Trinta segundos, quarenta, um minuto. Um instante e a vida pode escapar. O que se faz em um minuto quando não se tem a certeza, de repente, de que aquele não será o último? É a terceira vez que sinto essa dúvida, o coração disparar porque a vida é mais frágil do que supunha. A primeira vez foi num acidente de carro, há quase dez anos. Deve ter durado menos de dez segundos, tudo tão rápido, tão forte, a derrapagem, o barranco, o carro virando de cabeça para baixo como num brinquedo de parque de diversão. Outro dia, no metrô, uma perseguição policial como nos filmes de ação americanos, e o bandido entrou no meu vagão, com o revolver em punho. Ninguém se moveu, fiquei quieta, olhando para baixo. Um homem, uma arma na mão. Nunca se sabe. Mais uma vez a dúvida, ou melhor, a percepção da incerteza, de que talvez a história termine ali.
Eu sempre pensei que a vida passasse como um filme, um trailer, nos últimos segundos de uma existência. Por bem não foram meus últimos, pois estou aqui, mas poderiam ter sido e eu teria frustrado meu instante derradeiro porque minha vida não passou como um filme.
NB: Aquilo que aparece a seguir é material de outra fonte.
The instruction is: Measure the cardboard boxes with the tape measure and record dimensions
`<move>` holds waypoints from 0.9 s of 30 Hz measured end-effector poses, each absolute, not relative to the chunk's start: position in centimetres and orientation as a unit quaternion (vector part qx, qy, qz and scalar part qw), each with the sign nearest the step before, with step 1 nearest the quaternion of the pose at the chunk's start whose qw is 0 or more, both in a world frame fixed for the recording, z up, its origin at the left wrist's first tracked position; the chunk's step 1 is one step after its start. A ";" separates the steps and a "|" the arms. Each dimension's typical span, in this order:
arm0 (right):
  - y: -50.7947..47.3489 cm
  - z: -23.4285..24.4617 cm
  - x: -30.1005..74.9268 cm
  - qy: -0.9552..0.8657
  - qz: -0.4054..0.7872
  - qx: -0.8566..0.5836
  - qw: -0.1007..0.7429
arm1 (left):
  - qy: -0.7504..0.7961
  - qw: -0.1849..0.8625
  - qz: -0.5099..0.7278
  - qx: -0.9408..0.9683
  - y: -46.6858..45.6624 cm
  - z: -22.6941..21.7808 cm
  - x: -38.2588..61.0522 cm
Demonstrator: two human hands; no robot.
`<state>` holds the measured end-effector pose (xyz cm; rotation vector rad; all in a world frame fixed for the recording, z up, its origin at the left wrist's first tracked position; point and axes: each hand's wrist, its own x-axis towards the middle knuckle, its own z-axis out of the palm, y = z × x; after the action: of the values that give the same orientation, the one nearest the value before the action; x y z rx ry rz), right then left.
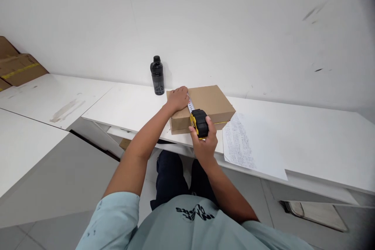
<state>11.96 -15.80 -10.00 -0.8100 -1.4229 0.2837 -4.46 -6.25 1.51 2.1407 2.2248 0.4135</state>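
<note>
A closed brown cardboard box [212, 97] lies flat at the table's front edge. My right hand [205, 150] is wrapped round a black and yellow tape measure [200, 123], held against the box's near side. From its case a short length of white blade [190, 104] with printed numbers runs across the box top. My left hand [178, 99] rests on the box's left part, its curled fingers at the far end of the blade. The blade's tip is hidden under those fingers.
Behind the box, a dark water bottle [158, 76] stands near the wall. Sheets of paper with writing [241, 140] lie to the right, partly over the table edge. Cardboard boxes [23, 68] with yellow tape are stacked at the far left of the white table [322, 140].
</note>
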 end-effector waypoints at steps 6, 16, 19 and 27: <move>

Não lembrei das pessoas queridas, não senti um aperto no peito, só uma pergunta, no ar: E agora? Agora, seja o que Deus quiser – era a resposta... E no mesmo instante, sem perceber, acompanhando a incerteza, a ansiedade e o medo, uma sensação de paz. Paz por não ter no coração nenhum pesar de não ter feito algo que deveria, de não ter pedido desculpas, não ter perdoado ou não ter pedido encarecidamente perdão. Foi então que eu pensei que a maior conquista da vida é passar por ela desfazendo os nós que se atam dia após dia. Pensei nos pais que brigam com seus filhos, nos filhos que se esquecem dos pais, nos irmãos que deixam de se falar, nos melhores amigos que rompem numa mesa de bar, na palavra dita na hora da raiva e cultivada pelo resto dos dias, em tudo o que se falou sem ser preciso, em tudo o que ficou sem ser dito e, por fim, em como a rotina e a comodidade aumentam ainda mais os nós e a distância entre pessoas queridas que se perdem, pensando, talvez, em colocar tudo em pratos limpos amanhã, quem sabe.
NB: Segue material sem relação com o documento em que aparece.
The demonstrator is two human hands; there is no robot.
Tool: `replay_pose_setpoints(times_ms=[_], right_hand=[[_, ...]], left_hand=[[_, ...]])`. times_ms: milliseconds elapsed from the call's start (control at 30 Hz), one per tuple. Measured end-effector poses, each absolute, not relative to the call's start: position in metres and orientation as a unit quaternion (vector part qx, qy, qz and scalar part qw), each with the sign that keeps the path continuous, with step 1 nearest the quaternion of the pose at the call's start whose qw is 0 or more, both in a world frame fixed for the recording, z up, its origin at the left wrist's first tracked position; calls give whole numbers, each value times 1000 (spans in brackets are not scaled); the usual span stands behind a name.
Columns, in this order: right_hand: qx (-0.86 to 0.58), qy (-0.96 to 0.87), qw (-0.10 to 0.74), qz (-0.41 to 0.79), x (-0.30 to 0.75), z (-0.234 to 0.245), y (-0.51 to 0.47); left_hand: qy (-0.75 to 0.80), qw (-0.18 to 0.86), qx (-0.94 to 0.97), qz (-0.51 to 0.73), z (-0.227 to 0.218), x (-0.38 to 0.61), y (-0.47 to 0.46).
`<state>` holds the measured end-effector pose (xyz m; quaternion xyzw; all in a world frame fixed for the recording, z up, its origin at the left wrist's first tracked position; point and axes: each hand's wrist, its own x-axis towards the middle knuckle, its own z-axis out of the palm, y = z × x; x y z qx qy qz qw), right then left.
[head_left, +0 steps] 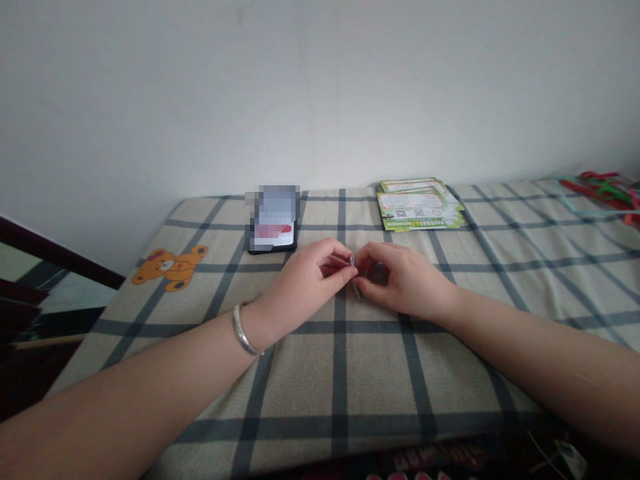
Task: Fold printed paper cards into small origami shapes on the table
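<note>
Between the fingertips of both hands stands a thin silvery object [356, 288], narrow and seen nearly edge-on; its kind cannot be made out. My left hand [316, 277], with a silver bangle [243, 330] at the wrist, pinches its upper part between thumb and fingers. From the other side, my right hand [400, 273] closes thumb and fingertips on it, the fingers curled. Both hands meet over the middle of the checked tablecloth [300, 380]. Part of the object is hidden behind the fingers.
Beyond my left hand lies a phone [274, 220] with a blurred screen. A stack of green and white printed cards [420, 207] is near the wall. An orange bear figure [171, 268] shows at the left; colourful items [605, 190] lie far right.
</note>
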<state>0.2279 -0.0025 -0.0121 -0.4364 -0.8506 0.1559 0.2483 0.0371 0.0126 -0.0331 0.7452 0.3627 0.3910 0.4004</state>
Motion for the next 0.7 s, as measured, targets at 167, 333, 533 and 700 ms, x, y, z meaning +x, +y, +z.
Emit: replay_pose_setpoints(times_ms=[167, 333, 533, 700], right_hand=[[-441, -849, 246, 158, 229, -12, -3], [-444, -847, 243, 160, 228, -13, -2], [-444, -847, 244, 164, 229, -11, -3], [-440, -844, 247, 182, 233, -11, -3]], left_hand=[[359, 410, 742, 390, -33, 38, 12], [356, 412, 742, 391, -32, 38, 12], [351, 405, 748, 391, -30, 39, 11], [347, 396, 757, 386, -27, 39, 11]])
E, então, uma pista molhada, um carro girando, um tiro, dois, três. Dez segundos e lá se foram todas as oportunidades de dar o último abraço, de pegar o telefone e dizer que sente muito, olá, como vai, quando tempo? De entrar em um ônibus, seguir estrada e saltar numa rodoviária estranha, num lugar estranho, só para dizer, apesar de tudo, amo você, ou simplesmente atravessar a rua, bater na porta de onde jurou nunca mais entrar, e oferecer a mão. Deixar o coração tranqüilo, porque nunca se sabe o que pode acontecer nos próximos segundos.
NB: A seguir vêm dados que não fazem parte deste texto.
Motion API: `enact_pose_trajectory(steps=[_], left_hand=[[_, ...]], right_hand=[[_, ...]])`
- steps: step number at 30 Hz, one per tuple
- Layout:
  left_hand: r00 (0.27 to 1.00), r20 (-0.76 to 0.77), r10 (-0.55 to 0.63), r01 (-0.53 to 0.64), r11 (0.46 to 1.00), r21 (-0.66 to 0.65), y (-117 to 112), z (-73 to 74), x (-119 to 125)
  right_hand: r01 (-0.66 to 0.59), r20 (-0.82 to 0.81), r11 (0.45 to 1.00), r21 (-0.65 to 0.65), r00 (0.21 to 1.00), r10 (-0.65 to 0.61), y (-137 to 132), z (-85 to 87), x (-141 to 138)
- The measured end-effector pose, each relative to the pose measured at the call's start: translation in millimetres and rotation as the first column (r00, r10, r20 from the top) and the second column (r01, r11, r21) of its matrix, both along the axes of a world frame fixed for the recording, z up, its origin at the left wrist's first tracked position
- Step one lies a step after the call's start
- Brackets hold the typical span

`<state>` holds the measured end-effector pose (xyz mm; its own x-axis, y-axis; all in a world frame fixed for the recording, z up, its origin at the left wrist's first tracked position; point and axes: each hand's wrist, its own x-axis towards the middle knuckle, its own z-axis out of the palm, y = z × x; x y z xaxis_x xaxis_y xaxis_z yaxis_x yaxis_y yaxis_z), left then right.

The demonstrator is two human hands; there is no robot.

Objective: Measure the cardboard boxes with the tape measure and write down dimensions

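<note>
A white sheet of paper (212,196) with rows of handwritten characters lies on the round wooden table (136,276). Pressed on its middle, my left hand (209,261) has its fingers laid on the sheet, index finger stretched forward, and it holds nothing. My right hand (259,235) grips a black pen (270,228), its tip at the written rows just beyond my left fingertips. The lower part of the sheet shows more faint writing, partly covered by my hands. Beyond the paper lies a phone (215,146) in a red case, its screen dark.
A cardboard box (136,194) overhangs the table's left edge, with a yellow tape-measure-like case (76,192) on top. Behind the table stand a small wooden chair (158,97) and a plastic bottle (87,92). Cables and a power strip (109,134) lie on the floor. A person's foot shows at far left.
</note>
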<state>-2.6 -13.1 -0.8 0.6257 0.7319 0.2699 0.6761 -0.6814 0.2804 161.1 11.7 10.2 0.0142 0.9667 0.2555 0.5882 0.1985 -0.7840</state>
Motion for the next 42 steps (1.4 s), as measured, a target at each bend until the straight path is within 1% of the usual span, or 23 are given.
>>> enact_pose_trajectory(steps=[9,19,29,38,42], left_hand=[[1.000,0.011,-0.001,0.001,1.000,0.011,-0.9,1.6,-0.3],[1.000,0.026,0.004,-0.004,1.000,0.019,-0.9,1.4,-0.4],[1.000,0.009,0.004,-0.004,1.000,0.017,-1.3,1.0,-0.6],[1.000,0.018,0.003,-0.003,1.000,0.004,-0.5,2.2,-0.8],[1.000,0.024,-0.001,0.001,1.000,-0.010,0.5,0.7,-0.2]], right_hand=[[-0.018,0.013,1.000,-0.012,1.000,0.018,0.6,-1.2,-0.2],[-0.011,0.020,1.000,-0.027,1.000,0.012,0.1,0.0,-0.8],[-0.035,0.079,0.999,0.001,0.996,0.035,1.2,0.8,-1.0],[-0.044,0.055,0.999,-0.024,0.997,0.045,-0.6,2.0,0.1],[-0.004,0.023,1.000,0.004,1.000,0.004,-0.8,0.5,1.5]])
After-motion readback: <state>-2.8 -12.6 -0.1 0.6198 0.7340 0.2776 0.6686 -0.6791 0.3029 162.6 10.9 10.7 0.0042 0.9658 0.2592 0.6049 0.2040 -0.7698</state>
Quando o tiroteio terminou, fomos para a sala. Da janela dava para ver a esquina, a polícia, a movimentação. Em frente ao portão cinza, um homem estendido no chão, a morte proclamada por cinco tiros e alguns segundos. Pobre coitado, por pior que tenha sido - ou não. Expliquei mais uma vez ao meu filho a regra sobre o barulho de tiro. “Quando ouvir, deita no chão e espera”, disse. E espero eu que ele tenha aprendido. Espero, mais ainda, que desate os nós que venham a surgir ao longo da sua vida, para ter o coração sempre tranqüilo, em paz, tão tranqüilo como é agora, enquanto olha a cena da tragédia pela janela desse décimo quarto andar.